Comme tout secteur récemment défriché, une multitude d’initiatives ont vu le jour pour occuper le terrain. Et faute de normalisation des réseaux radio bas-débit (contrairement au wi-fi), il s’agit pour l’heure de solutions propriétaires qui essaient justement de s’imposer comme standards et qui ont chacune leurs avantages et leurs inconvénients.

  • Sigfox : Il s’agit d’un opérateur ayant déployé son propre réseau, spécifique à l’internet des objets. La couverture est assez dense pour permettre le déploiement de solutions. Le protocole propriétaire basé sur l’ultra narrow band est en accès libre pour le software, la liste des fabricants de hardware déjà longue mais il faut nécessairement passer par l’infrastructure d’antennes de Sigfox.
  • Le matériel (LoRa) et le protocole (LoRaWan) sont le monopole de la société Semtech. Toutefois celle-ci ne fournit pas d’infrastructures. Il est tout à fait possible et économiquement raisonnable de déployer sa propre infrastructure et matériels basé sur LoraWan. Des opérateurs, aux couvertures variables s’appuient sur cette technologie pour le déploiement de leur réseau :
    • Bouygues Telecom au travers de sa filiale Objenious
    • Orange s’y intéresse également et commence son déploiement
  • Qowisio, spécialiste des réseaux privés depuis plusieurs années, s’installe également comme opérateur autour des protocoles LoRa et d’un protocole propriétaire basé sur l’ultra narrow band

Veni, vidi, vici

La guerre des standards pour la radio bas-débitL’affaire n’est pas sans rappeler la guerre du Blu-Ray vs HD-DVD qui a tourné à l’avantage du premier : plus de fabricants l’avaient choisi et plus de supports étaient disponibles.
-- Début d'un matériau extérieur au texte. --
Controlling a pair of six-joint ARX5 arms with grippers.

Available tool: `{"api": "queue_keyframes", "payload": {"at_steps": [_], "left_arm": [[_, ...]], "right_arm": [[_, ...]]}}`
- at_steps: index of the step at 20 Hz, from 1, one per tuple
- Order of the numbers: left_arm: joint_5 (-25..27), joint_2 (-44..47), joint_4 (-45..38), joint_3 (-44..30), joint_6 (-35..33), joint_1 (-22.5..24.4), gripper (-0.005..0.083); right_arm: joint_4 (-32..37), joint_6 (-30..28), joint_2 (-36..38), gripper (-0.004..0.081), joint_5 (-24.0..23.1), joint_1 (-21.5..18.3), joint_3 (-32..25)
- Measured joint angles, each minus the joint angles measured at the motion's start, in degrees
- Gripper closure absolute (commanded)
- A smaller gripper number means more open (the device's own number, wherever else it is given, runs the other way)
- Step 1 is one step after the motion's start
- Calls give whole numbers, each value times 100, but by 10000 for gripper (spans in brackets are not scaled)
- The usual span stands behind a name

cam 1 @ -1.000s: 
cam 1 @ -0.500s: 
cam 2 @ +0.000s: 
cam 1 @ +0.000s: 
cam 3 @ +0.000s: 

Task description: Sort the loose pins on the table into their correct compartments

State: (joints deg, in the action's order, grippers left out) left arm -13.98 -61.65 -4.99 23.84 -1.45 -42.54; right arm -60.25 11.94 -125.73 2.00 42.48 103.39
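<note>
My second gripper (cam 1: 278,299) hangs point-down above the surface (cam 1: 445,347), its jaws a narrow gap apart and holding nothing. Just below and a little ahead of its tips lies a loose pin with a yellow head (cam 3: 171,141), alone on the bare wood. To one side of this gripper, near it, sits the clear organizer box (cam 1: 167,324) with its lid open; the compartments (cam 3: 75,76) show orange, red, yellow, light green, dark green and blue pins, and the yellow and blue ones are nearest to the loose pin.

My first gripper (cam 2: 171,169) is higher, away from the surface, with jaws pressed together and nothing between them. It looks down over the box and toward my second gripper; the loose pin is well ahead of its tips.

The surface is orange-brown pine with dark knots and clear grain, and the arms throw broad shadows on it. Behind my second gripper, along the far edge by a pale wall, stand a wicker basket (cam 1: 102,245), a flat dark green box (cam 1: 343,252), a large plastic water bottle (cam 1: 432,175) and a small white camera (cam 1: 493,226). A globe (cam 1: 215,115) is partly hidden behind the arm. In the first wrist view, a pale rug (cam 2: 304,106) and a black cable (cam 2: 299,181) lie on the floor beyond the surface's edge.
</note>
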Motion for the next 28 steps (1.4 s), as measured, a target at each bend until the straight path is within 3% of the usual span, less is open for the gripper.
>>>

A n’en pas douter, ce sera bien la compatibilité des matériels avec tel ou tel protocole qui décidera du vainqueur, à moins que l’ARCEP ne tourne casaque. Bien qu’ayant plutôt opté pour un accès simplifié aux fréquences utilisées par les liaisons très bas débit (434 et 868 Mhz en Europe), il est probable que l’Etat finira inévitablement par s’y intéresser, ne serait-ce que pour faire rentrer quelques deniers dans ses caisses.

Et maintenant ?

Contrairement aux réseaux de téléphonie mobile, les offres des opérateurs de radio bas-débit sont surtout destinés à servir de support à des services intégrant les objets connectés à très faible consommation. Grâce à LoRa, des autonomies de plusieurs années sont annoncés sur des matériels à comparer à quelques heures sur les techniques actuelles.

Toutefois, compte tenu de leurs caractéristiques techniques, ces réseaux sont plutôt destinés à récolter passivement des données optimisées qu’à assurer un échange de flux constant et important. La surveillance et la localisation sont les deux principaux axes de développement à ce jour, mais au combien prometteurs.

Vers un boom agricole des objets connectés ?

En marge du recours à des opérateurs ayant leur propre réseau d’antennes, il est indéniable que les technologies de connexion radio en bas-débit avec une portée de plusieurs kilomètres sont taillées sur mesure pour l’activité agricole. Quelques exploitants agricoles peuvent facilement déployer un réseau d’antennes. Il suffit ensuite de raccorder des dispositifs destinés à surveiller leurs parcelles, localiser leurs animaux, etc…

Même si l’offre n’est pas encore très structurée, elle ne demande qu’à se développer. Groupama a ainsi soutenu un prix « Smart Agri » au dernier challenge LoRa. La start-up Abeeway propose aussi des solutions pour l’élevage.

Pic et pic et Colegram

Avec un coût de déploiement extrêmement compétitif, les technologies de radio bas-débit ont le vent en poupe pour l’internet des objets. Le cruel dilemme pour les fabricants de matériel et les programmeurs est de savoir à quel camp se rallier entre SigFox, LoRa et Qowisio. Sans compter sur d’autres acteurs qui pourraient émerger.